**What to produce**: Exactly retype the opening line of the entries and every line after it, ending with the line that contains "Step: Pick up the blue". Skip all pictures.

Records from a data source:

* * * * *

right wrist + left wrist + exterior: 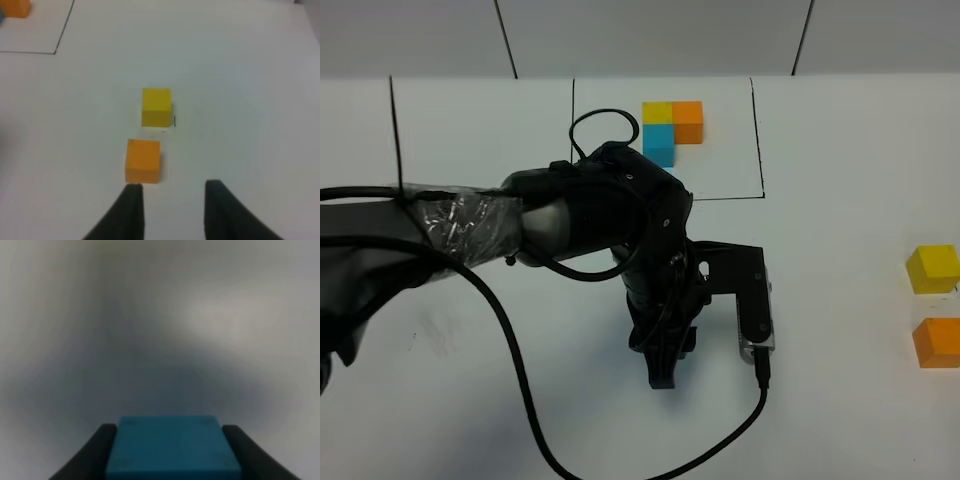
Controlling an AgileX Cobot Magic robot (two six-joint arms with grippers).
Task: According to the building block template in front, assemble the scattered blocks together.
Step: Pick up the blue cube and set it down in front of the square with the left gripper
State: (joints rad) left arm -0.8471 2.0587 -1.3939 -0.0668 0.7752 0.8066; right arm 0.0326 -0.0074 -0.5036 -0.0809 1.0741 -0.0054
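The blue cube [171,450] is seen clamped between the fingers [95,456] of the left gripper [170,440], with both of its sides pressed by them. The ground behind it is blurred in the wrist view. From the high camera, the left arm [470,225] is shown stretched across to the middle of the white counter [840,200]. Its gripper is pointed downward on the near side of the template [672,128], and the blue cube is hidden from that camera. The template, made of yellow, orange and blue cubes joined in an L, is set at the far side within a thin black-line rectangle [757,140]. The yellow cube [933,268] and orange cube [937,342] are seen close together but not touching at the right of the high view, well apart from the template. The right gripper [172,202] is held near the orange cube, its fingers [131,212] parted with nothing between them.
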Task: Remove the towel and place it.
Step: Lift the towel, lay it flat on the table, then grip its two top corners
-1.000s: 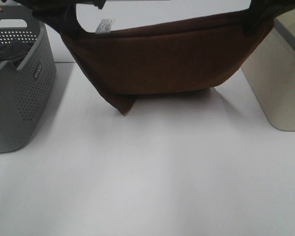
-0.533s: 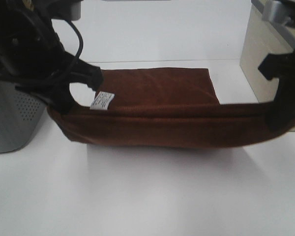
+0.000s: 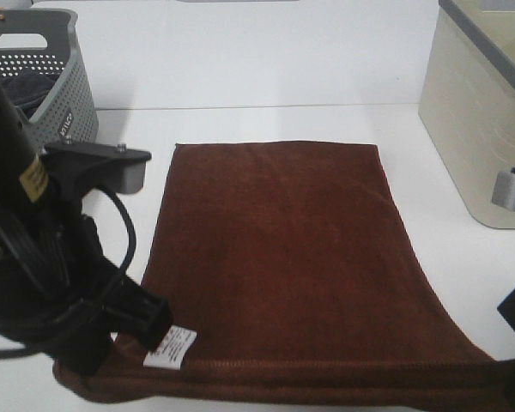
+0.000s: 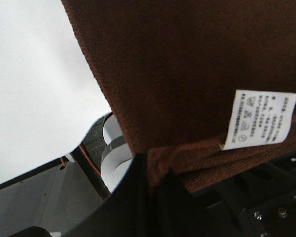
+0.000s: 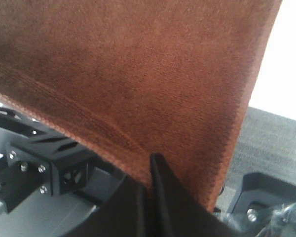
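Now the towel (image 3: 283, 257) is lying spread on the white table (image 3: 459, 257); the left gripper (image 4: 153, 170) is pinching its near corner beside the label (image 4: 259, 118); the right gripper (image 5: 150, 170) is clamping the opposite near corner.

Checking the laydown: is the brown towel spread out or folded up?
Spread out: the towel lies open as one rectangle on the table, only its near corners pinched by the left gripper and right gripper.

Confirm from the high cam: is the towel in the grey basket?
No, the towel lies spread on the table, right of the basket.
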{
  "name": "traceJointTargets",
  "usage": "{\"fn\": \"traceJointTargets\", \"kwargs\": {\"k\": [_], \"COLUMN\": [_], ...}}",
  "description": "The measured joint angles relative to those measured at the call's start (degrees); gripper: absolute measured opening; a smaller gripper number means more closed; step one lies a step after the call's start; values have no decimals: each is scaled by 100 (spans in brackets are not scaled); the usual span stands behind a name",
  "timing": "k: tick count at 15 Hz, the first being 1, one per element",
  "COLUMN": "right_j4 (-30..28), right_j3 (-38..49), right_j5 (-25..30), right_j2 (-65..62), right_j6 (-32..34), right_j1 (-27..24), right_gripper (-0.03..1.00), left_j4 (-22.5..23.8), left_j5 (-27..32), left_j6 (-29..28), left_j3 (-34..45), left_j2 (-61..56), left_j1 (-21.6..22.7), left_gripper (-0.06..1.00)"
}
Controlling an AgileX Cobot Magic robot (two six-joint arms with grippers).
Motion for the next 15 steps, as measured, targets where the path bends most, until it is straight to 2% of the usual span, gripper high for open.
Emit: {"fn": "traceJointTargets", "kwargs": {"k": [2,3,5,6,8,9,10,12,15], "right_j4": [17,-120,-321,-435,-785,-802,-796,-796,-796], "right_j3": [178,206,223,218,229,229,229,229,201], "right_j5": [-34,-57,-80,-80,-69,-63,-63,-74,-304], "right_j2": [-34,-34,-34,-34,-34,-34,-34,-34,-34], "right_j6": [0,6,17,57,97,97,97,97,97], "right_j1": [0,-11,-17,-23,-63,-63,-63,-63,-63], "right_gripper": [1,4,20,32,56,62,66,69,69], "left_j4": [-29,103,344,413,344,178,97,103,223], "left_j5": [-40,52,229,367,653,676,682,688,579], "left_j6": [-120,-246,-521,-579,-481,-378,-344,-315,-315], "left_j3": [178,223,264,275,309,321,321,321,321], "left_j2": [0,0,-23,-29,-29,-29,-29,-29,-29], "left_j1": [-160,-160,-160,-160,-143,-143,-143,-143,-143], "left_gripper": [0,0,9,21,59,73,80,83,83]}}
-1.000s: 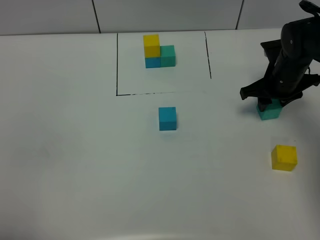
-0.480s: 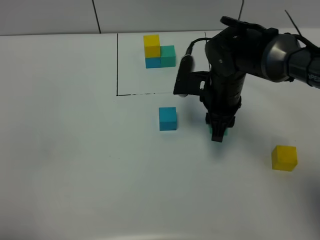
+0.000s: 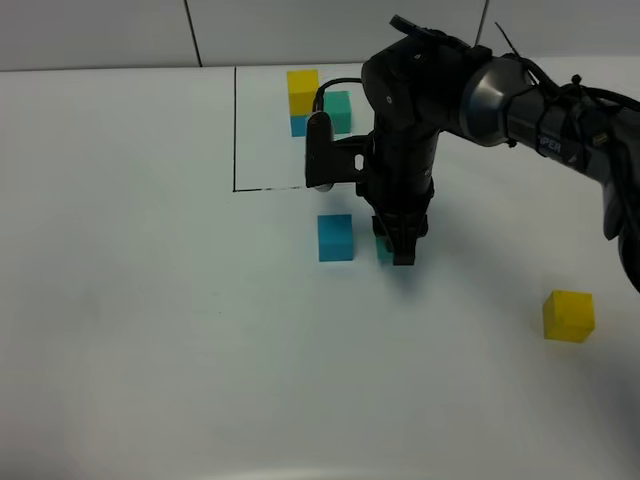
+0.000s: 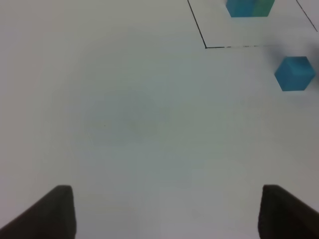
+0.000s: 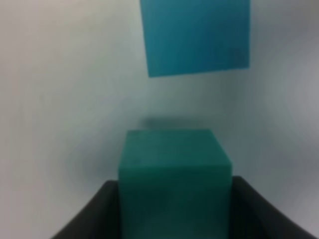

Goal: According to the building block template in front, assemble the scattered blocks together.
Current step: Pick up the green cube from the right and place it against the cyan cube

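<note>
Transit is what the high view records: the right gripper [image 3: 400, 250], a second ago at the right edge of the counter [image 3: 150, 320] closing down on the matte teal-green cube [image 3: 383, 251], has swung across with it. It now hangs low just to the right of the matte cyan-blue cube [image 3: 335, 238]; the two cubes are near but seemingly not yet touching, though the arm hides most of the carried one. The matte yellow cube [image 3: 569, 315] lies untouched, well apart at the right. Behind, inside a black-lined rectangle [image 3: 235, 130], stands the building block template [image 3: 318, 103], three small joined cubes with yellow on blue and teal-green alongside. By my reading the green piece is nearly at its place beside the blue, leaving the yellow to be stacked. The left wrist view shows the left gripper [image 4: 167, 211] with its fingers spread wide over bare counter and nothing between them; the cyan-blue cube and the template's lower edge sit far off. The right wrist view shows the right gripper's fingers [image 5: 89, 221] clamped on the teal-green cube's sides, with the cyan-blue cube just ahead across a narrow strip of counter. The counter is plain white and matte; a pale tiled wall [image 3: 100, 30] with dark seams closes the back.
</note>
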Robot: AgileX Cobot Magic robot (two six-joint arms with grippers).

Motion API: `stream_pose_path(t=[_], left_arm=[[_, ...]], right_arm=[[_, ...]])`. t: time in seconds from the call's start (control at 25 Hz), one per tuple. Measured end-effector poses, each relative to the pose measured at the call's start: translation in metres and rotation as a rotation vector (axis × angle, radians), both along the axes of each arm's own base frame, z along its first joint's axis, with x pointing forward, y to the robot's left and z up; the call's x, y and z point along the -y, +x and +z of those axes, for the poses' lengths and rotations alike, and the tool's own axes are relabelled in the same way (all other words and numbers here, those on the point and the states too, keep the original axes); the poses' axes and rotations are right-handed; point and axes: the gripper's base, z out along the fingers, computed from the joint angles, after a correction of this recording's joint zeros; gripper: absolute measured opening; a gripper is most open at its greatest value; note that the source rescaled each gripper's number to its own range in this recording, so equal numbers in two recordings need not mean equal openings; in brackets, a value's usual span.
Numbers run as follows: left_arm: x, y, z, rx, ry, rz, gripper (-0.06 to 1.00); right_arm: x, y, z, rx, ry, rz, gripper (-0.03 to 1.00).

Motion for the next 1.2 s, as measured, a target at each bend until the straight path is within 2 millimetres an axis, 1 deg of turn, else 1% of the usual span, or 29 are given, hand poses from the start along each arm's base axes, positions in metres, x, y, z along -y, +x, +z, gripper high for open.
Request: stream_pose_path(t=[0.48, 0.84, 1.2], left_arm=[[0.0, 0.0, 0.0, 0.0, 0.0, 0.0, 0.59], [0.0, 0.0, 0.0, 0.0, -0.001, 0.001, 0.59], [0.0, 0.0, 0.0, 0.0, 0.0, 0.0, 0.59]], right_arm=[[-0.005, 0.008, -0.021, 0.02, 0.017, 0.013, 0.02], [-0.008, 0.01, -0.022, 0.043, 0.046, 0.008, 0.02], [-0.009, 0.009, -0.022, 0.029, 0.063, -0.002, 0.02]])
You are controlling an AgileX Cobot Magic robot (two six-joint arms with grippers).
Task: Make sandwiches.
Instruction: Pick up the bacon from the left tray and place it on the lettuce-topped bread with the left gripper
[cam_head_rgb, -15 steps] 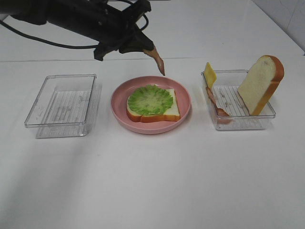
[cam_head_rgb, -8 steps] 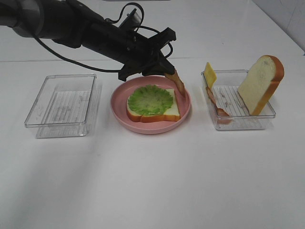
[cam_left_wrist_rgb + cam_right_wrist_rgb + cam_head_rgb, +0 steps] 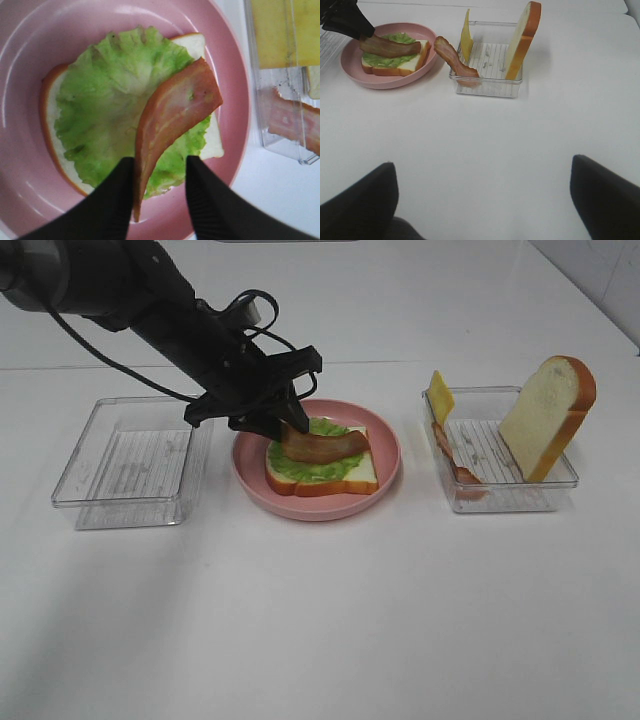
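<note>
Starting with the high camera, a pink plate [image 3: 392,462] is seen in the middle of the white table [image 3: 320,620]. On it a bread slice [image 3: 358,478] is laid flat, covered by a lettuce leaf [image 3: 335,466]. A bacon strip [image 3: 328,447] is laid across the lettuce leaf, and one end of it is met by the left gripper [image 3: 288,428]. A clear left tray [image 3: 70,485] is placed beside the plate. On the other side, a right tray [image 3: 505,502] is placed, in which a second bread slice [image 3: 548,415] is leaned upright, while a cheese slice [image 3: 440,396] and a second bacon strip [image 3: 455,466] are kept at the wall nearest the plate. In the left wrist view, the end of the bacon strip [image 3: 175,107] is found between the fingers [image 3: 107,210] of the left gripper [image 3: 160,162]. These are held apart: one finger is touched by the strip, and green lettuce leaf [image 3: 100,105] is seen between the strip and the other finger, so the strip is not pinched. In the right wrist view, the fingers [image 3: 365,200] of the right gripper [image 3: 482,167] are spread wide above the table [image 3: 485,130], well apart from the plate [image 3: 355,75] and the right tray [image 3: 487,89].
</note>
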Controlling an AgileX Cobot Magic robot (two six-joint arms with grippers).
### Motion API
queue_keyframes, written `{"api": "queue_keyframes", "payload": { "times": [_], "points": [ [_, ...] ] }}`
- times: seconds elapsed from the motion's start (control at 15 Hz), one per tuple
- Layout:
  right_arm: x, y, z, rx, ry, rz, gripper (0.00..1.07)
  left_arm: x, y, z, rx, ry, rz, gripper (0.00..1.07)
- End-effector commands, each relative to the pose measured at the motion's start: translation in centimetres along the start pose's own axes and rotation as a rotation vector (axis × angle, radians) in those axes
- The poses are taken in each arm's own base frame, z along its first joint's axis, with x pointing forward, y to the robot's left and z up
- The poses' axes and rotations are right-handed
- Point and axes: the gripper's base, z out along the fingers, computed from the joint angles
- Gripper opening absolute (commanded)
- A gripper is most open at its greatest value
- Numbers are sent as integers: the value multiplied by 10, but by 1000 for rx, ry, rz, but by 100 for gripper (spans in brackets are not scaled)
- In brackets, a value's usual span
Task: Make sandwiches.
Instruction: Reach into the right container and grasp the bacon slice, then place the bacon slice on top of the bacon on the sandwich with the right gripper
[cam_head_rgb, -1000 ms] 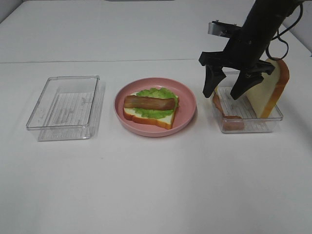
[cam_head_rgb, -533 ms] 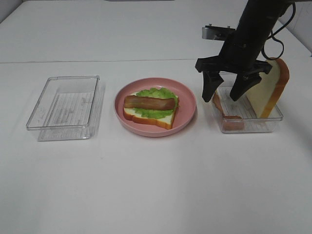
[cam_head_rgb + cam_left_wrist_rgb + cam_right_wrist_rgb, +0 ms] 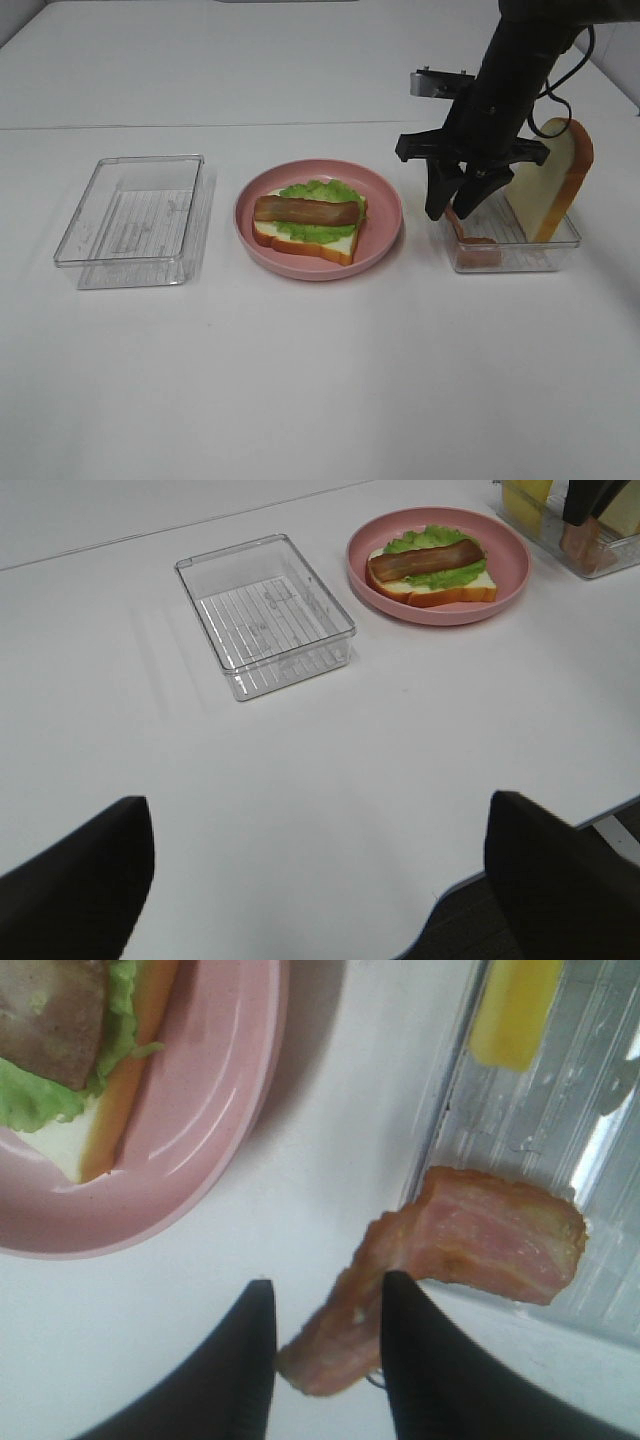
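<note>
White table (image 3: 320, 400) bears a row: left clear tray (image 3: 140, 222), pink plate (image 3: 386, 216), right clear tray (image 3: 520, 259), all apart

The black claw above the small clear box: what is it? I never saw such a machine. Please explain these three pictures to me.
It is the right gripper of a robot with two arms. One picture comes from a camera mounted high; the other two from cameras on the wrists. On the white table lie an empty clear tray, a pink plate with a half-built sandwich (bread, lettuce, bacon), and a second tray holding a leaning bread slice, yellow cheese and a bacon strip. The right gripper's jaws stand around one end of that strip; whether they already pinch it, I cannot tell. The left gripper is open and holds nothing.
</note>
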Motion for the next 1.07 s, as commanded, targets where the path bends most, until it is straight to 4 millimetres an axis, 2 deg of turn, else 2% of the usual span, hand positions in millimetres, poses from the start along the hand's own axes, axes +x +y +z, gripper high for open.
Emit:
{"api": "queue_keyframes", "payload": {
  "times": [0.07,0.13,0.27,0.4,0.6,0.87,0.93,1.07],
  "points": [
    [0,-1,1,20,9,-7,15,2,0,-2,1,-23,1,85],
    [0,-2,1,32,11,-14,6,2,0,-2,1,-23,1,85],
    [1,-4,1,50,25,-23,0,2,0,-2,1,-23,1,85],
    [2,-3,-1,49,32,-23,0,2,0,-2,1,-23,1,85],
    [3,-1,-17,48,-5,-28,0,2,0,-2,1,-23,1,85],
    [9,10,-66,17,-127,-44,0,2,0,-2,1,-23,2,85],
    [10,12,-72,7,-147,-47,0,2,0,-2,1,-23,2,85],
    [13,25,-96,-96,-229,-67,0,2,0,-2,1,-23,2,85]
  ]
}}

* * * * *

**Exercise response**:
right wrist + left wrist + exterior: 
Controlling an AgileX Cobot Magic robot (two six-joint arms with grippers).
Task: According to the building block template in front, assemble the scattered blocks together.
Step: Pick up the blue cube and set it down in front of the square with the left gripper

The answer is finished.